• Activity: Restate each line of the listing exactly, without carrying over any pictures.

• Data excerpt:

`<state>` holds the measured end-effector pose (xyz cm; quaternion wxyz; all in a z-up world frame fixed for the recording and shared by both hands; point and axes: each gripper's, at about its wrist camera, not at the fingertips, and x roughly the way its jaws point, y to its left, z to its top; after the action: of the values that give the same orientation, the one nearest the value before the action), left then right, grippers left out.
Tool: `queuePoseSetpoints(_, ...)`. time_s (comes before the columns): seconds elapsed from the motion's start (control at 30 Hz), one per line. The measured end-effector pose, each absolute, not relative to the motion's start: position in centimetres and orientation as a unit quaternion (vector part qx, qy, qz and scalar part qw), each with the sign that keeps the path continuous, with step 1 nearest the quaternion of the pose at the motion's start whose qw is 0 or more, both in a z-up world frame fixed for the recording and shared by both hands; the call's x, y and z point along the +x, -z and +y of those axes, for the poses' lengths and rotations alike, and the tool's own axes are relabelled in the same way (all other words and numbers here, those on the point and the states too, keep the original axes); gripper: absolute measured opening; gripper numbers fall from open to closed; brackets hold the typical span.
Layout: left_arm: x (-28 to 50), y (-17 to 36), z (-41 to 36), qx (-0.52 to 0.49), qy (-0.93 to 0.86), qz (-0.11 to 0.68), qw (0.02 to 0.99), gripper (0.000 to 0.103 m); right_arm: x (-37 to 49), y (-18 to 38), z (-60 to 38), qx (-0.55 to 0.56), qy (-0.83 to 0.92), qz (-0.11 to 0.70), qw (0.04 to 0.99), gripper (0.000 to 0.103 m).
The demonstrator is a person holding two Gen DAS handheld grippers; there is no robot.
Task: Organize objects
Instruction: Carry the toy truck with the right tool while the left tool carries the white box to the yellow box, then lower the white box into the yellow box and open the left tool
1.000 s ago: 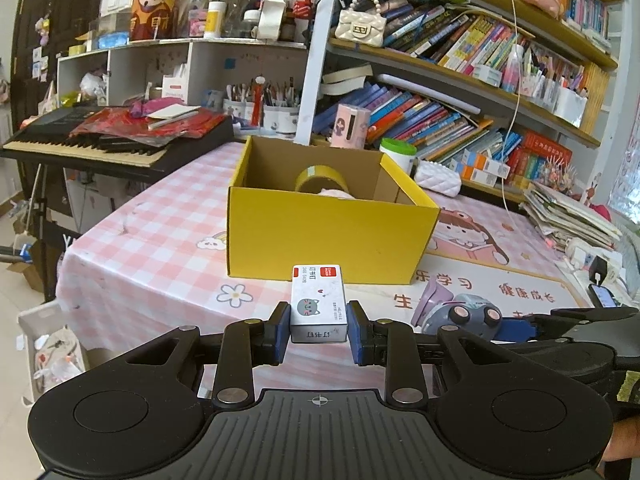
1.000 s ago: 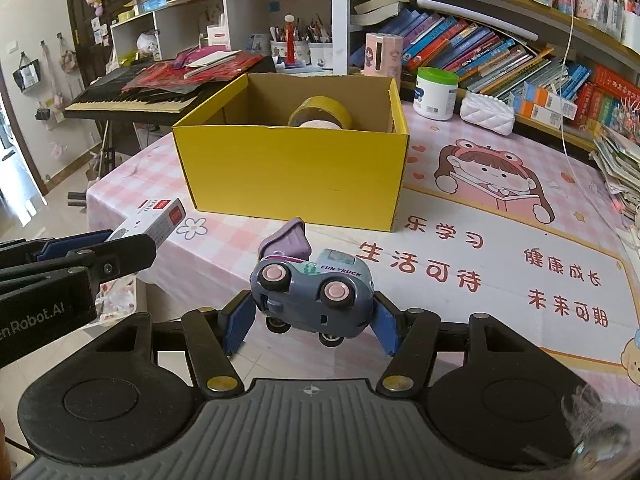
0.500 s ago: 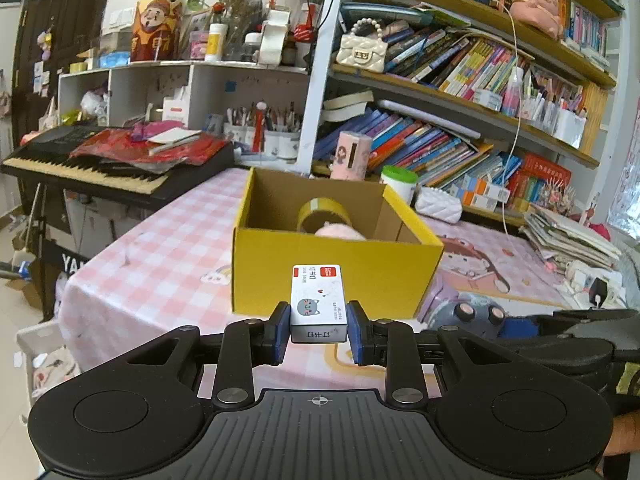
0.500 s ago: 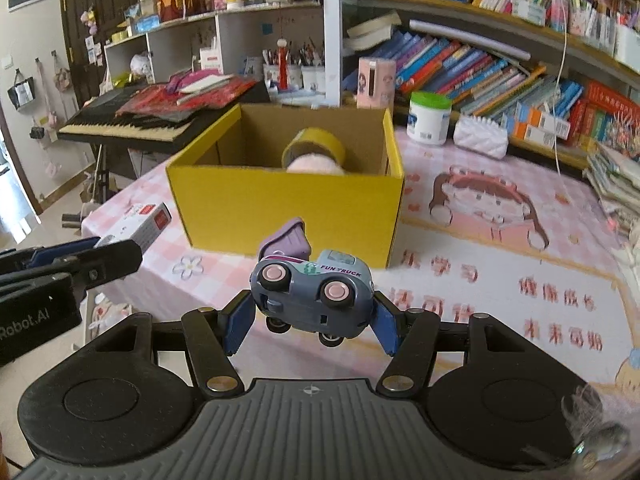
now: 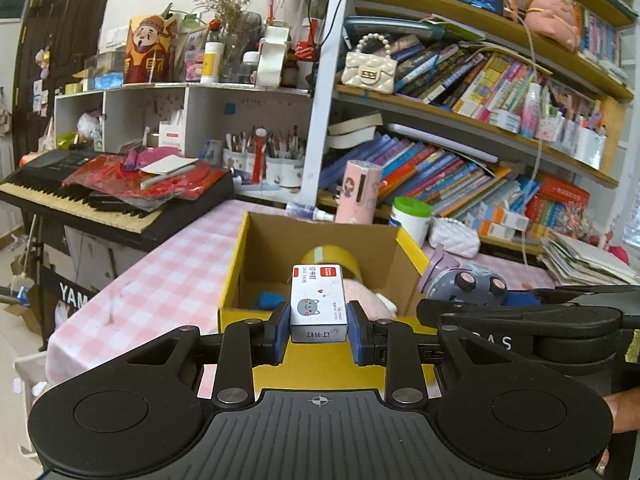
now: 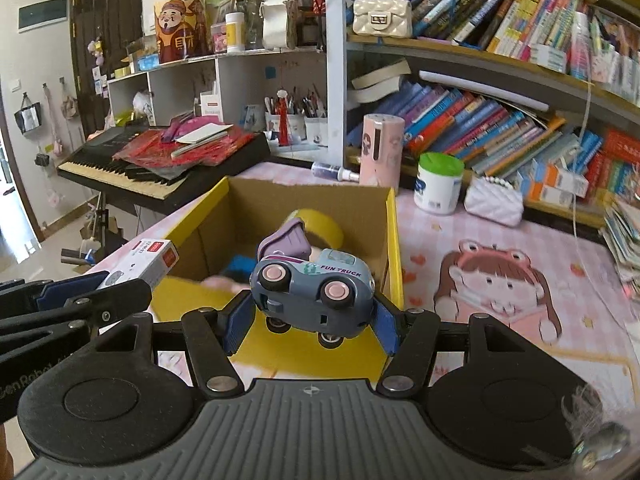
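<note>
I look across a table [image 6: 500, 216] covered in pink checked cloth, with crowded bookshelves [image 5: 460, 92] at the far right and a black keyboard [image 5: 80, 196] at the far left. An open yellow cardboard box [image 6: 394, 248] stands on the table. A second ago it stood well beyond both grippers with only its front wall in view; now it is close below them, and I see down into it. Inside lie a roll of yellow tape [image 5: 332, 258] against the far wall, something pink and soft [image 5: 366, 298] and a small blue thing [image 5: 268, 300].

My right gripper [image 6: 310, 320] grasps a grey-blue toy truck [image 6: 316, 296] with pink wheels, its pads pressed on both ends. The truck hangs over the box's near right corner; earlier it hung over bare tablecloth.

My left gripper [image 5: 319, 330] is clenched on a small white staple box [image 5: 318, 302] printed with a cat face. It now hangs over the box's near wall, left of the truck, where before it was short of the box.
</note>
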<state>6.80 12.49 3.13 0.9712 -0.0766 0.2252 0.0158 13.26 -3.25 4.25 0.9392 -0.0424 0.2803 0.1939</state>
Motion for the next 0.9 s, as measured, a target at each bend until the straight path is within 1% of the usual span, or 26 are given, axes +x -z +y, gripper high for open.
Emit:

• Answer to the exercise:
`<state>` holds the measured end-effector pose (xyz cm; quaternion wxyz; all in a z-up world frame fixed for the recording and shared by both hands; point and axes: each gripper's, at about its wrist camera, not at the fingertips, and x roughly the way its jaws point, y to its left, z to its top; after the action: of the values that give the same orientation, the one nearest the value before the action), left then right, grippers left out.
Tool: `queuePoseSetpoints(_, ...)`. time_s (comes before the columns): seconds elapsed from the motion's start (control at 30 Hz), one per line. The measured end-effector pose, each absolute, not relative to the motion's start: position in centimetres and orientation as a unit quaternion (vector part qx, qy, qz and scalar part qw), each with the sign that keeps the path continuous, with step 1 nearest the quaternion of the pose at the motion's start whose qw is 0 or more, both in a z-up world frame fixed for the recording and shared by both hands; the call's x, y and z point along the +x, -z and +y of those axes, for the poses' lengths and rotations alike, and the tool's own axes are relabelled in the same way (all other words and numbers here, those on the point and the states too, keep the original axes); gripper: absolute measured opening; gripper numbers fall from open to closed; brackets hold the typical span.
Layout: left_arm: x (-28 to 50), y (-17 to 36), z (-41 to 36), qx (-0.52 to 0.49), qy (-0.93 to 0.86), qz (-0.11 to 0.68), qw (0.02 to 0.99), gripper (0.000 to 0.103 m); right_arm: x (-37 to 49), y (-18 to 38), z (-60 to 38), qx (-0.55 to 0.56), qy (-0.83 to 0.92), qz (-0.11 to 0.70), qw (0.04 to 0.99), gripper (0.000 to 0.103 m).
The demonstrator is a person holding two Gen DAS handheld grippers; there is no robot.
Task: Organize objects
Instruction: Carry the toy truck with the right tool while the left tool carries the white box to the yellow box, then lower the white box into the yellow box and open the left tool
1.000 s ago: 
1.000 s ago: 
0.500 s ago: 
0.500 s ago: 
now: 
now: 
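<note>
I look across a table [image 6: 500, 216] covered in pink checked cloth, with crowded bookshelves [image 5: 460, 92] at the far right and a black keyboard [image 5: 80, 196] at the far left. An open yellow cardboard box [image 6: 394, 248] stands on the table. A second ago it stood well beyond both grippers with only its front wall in view; now it is close below them, and I see down into it. Inside lie a roll of yellow tape [image 5: 332, 258] against the far wall, something pink and soft [image 5: 366, 298] and a small blue thing [image 5: 268, 300].

My right gripper [image 6: 310, 320] grasps a grey-blue toy truck [image 6: 316, 296] with pink wheels, its pads pressed on both ends. The truck hangs over the box's near right corner; earlier it hung over bare tablecloth.

My left gripper [image 5: 319, 330] is clenched on a small white staple box [image 5: 318, 302] printed with a cat face. It now hangs over the box's near wall, left of the truck, where before it was short of the box.
</note>
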<state>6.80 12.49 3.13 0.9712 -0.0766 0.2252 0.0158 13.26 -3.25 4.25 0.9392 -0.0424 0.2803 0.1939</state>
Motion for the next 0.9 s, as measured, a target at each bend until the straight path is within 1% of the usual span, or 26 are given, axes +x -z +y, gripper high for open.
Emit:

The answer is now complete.